_Action item_:
Each record must appear in your answer exactly as it does below.

==== Data extracts ====

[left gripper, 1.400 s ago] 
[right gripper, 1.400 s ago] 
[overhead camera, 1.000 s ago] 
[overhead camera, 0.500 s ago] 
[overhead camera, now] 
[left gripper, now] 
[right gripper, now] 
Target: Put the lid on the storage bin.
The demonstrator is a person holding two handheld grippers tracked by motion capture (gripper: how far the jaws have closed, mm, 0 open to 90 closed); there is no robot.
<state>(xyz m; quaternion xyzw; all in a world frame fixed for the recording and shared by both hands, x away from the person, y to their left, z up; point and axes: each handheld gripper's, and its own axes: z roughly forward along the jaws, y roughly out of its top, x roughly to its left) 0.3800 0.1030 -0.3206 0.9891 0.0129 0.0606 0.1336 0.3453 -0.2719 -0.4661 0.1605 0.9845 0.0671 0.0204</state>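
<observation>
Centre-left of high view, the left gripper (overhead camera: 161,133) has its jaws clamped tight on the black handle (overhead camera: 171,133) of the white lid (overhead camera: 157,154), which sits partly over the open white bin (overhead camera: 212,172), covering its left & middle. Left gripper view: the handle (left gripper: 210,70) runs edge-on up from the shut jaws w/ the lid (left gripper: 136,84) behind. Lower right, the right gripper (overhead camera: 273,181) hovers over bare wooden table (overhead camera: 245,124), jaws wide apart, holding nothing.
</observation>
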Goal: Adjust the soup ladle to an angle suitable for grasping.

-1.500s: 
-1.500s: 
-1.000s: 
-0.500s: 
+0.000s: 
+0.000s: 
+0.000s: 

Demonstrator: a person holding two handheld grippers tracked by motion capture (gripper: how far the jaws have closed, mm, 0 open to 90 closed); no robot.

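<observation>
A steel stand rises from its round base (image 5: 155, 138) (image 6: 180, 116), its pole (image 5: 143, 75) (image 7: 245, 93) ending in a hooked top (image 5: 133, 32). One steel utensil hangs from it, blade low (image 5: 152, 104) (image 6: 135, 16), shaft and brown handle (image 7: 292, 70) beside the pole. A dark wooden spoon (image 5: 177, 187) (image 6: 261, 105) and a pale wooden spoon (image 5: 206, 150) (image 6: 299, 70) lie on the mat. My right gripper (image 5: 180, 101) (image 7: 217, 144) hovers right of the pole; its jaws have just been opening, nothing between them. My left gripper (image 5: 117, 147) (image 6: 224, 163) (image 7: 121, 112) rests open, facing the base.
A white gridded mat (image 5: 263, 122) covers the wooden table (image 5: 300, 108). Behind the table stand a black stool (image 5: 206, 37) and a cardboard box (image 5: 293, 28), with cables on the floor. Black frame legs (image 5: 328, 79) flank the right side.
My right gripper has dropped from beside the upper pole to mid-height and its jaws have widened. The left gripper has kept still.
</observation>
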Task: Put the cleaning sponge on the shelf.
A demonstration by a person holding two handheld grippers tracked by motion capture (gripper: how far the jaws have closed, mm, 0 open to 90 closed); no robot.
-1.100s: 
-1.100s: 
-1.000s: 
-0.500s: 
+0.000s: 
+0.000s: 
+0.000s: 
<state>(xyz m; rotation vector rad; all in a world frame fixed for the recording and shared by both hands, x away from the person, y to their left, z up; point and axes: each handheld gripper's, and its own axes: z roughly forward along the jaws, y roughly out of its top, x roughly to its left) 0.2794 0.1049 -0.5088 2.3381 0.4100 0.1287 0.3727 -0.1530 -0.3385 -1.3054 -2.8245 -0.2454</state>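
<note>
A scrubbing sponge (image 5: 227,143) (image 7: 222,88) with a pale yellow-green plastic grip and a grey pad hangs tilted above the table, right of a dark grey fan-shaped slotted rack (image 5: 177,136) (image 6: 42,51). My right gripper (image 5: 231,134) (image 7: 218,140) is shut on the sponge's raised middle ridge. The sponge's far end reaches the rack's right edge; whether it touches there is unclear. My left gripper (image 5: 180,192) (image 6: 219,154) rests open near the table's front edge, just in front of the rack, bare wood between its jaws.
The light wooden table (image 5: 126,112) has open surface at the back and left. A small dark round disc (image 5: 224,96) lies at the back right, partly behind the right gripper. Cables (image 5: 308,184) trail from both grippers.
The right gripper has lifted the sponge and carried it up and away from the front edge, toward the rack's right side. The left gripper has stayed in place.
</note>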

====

_Answer to this task_:
[left gripper, 1.400 s ago] 
[right gripper, 1.400 s ago] 
[overhead camera, 1.000 s ago] 
[overhead camera, 0.500 s ago] 
[overhead camera, now] 
[left gripper, now] 
[right gripper, now] 
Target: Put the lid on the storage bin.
The demonstrator is a person holding two handheld grippers tracked by motion capture (gripper: how far the jaws have closed, mm, 0 open to 90 closed); there is no robot.
<state>(xyz m; quaternion xyzw; all in a world frame fixed for the recording and shared by both hands, x away from the person, y to their left, z up; point and axes: each handheld gripper's, and its own axes: z roughly forward along the jaws, y roughly out of its top, x roughly to its left) 0.3800 0.1030 -0.3206 0.9891 0.0129 0.0606 0.1336 0.3453 -0.2719 -0.4661 0.1605 0.9845 0.0671 0.0204</state>
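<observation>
Centre-left of high view, the left gripper (overhead camera: 161,133) has its jaws clamped tight on the black handle (overhead camera: 171,133) of the white lid (overhead camera: 157,154), which sits partly over the open white bin (overhead camera: 212,172), covering its left & middle. Left gripper view: the handle (left gripper: 210,70) runs edge-on up from the shut jaws w/ the lid (left gripper: 136,84) behind. Lower right, the right gripper (overhead camera: 273,181) hovers over bare wooden table (overhead camera: 245,124), jaws wide apart, holding nothing.
</observation>
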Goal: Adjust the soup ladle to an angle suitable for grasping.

-1.500s: 
-1.500s: 
-1.000s: 
-0.500s: 
+0.000s: 
+0.000s: 
+0.000s: 

Demonstrator: a person holding two handheld grippers tracked by motion capture (gripper: how far the jaws have closed, mm, 0 open to 90 closed); no robot.

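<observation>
A steel stand rises from its round base (image 5: 155, 138) (image 6: 180, 116), its pole (image 5: 143, 75) (image 7: 245, 93) ending in a hooked top (image 5: 133, 32). One steel utensil hangs from it, blade low (image 5: 152, 104) (image 6: 135, 16), shaft and brown handle (image 7: 292, 70) beside the pole. A dark wooden spoon (image 5: 177, 187) (image 6: 261, 105) and a pale wooden spoon (image 5: 206, 150) (image 6: 299, 70) lie on the mat. My right gripper (image 5: 180, 101) (image 7: 217, 144) hovers right of the pole; its jaws have just been opening, nothing between them. My left gripper (image 5: 117, 147) (image 6: 224, 163) (image 7: 121, 112) rests open, facing the base.
A white gridded mat (image 5: 263, 122) covers the wooden table (image 5: 300, 108). Behind the table stand a black stool (image 5: 206, 37) and a cardboard box (image 5: 293, 28), with cables on the floor. Black frame legs (image 5: 328, 79) flank the right side.
My right gripper has dropped from beside the upper pole to mid-height and its jaws have widened. The left gripper has kept still.
</observation>
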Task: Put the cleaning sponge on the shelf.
A demonstration by a person holding two handheld grippers tracked by motion capture (gripper: how far the jaws have closed, mm, 0 open to 90 closed); no robot.
-1.100s: 
-1.100s: 
-1.000s: 
-0.500s: 
+0.000s: 
+0.000s: 
+0.000s: 
<state>(xyz m; rotation vector rad; all in a world frame fixed for the recording and shared by both hands, x away from the person, y to their left, z up; point and axes: each handheld gripper's, and its own axes: z roughly forward along the jaws, y roughly out of its top, x roughly to its left) 0.2794 0.1049 -0.5088 2.3381 0.4100 0.1287 0.3727 -0.1530 -0.3385 -1.3054 -2.8245 -0.2454</state>
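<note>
A scrubbing sponge (image 5: 227,143) (image 7: 222,88) with a pale yellow-green plastic grip and a grey pad hangs tilted above the table, right of a dark grey fan-shaped slotted rack (image 5: 177,136) (image 6: 42,51). My right gripper (image 5: 231,134) (image 7: 218,140) is shut on the sponge's raised middle ridge. The sponge's far end reaches the rack's right edge; whether it touches there is unclear. My left gripper (image 5: 180,192) (image 6: 219,154) rests open near the table's front edge, just in front of the rack, bare wood between its jaws.
The light wooden table (image 5: 126,112) has open surface at the back and left. A small dark round disc (image 5: 224,96) lies at the back right, partly behind the right gripper. Cables (image 5: 308,184) trail from both grippers.
The right gripper has lifted the sponge and carried it up and away from the front edge, toward the rack's right side. The left gripper has stayed in place.
</note>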

For this exercise, nothing further remains.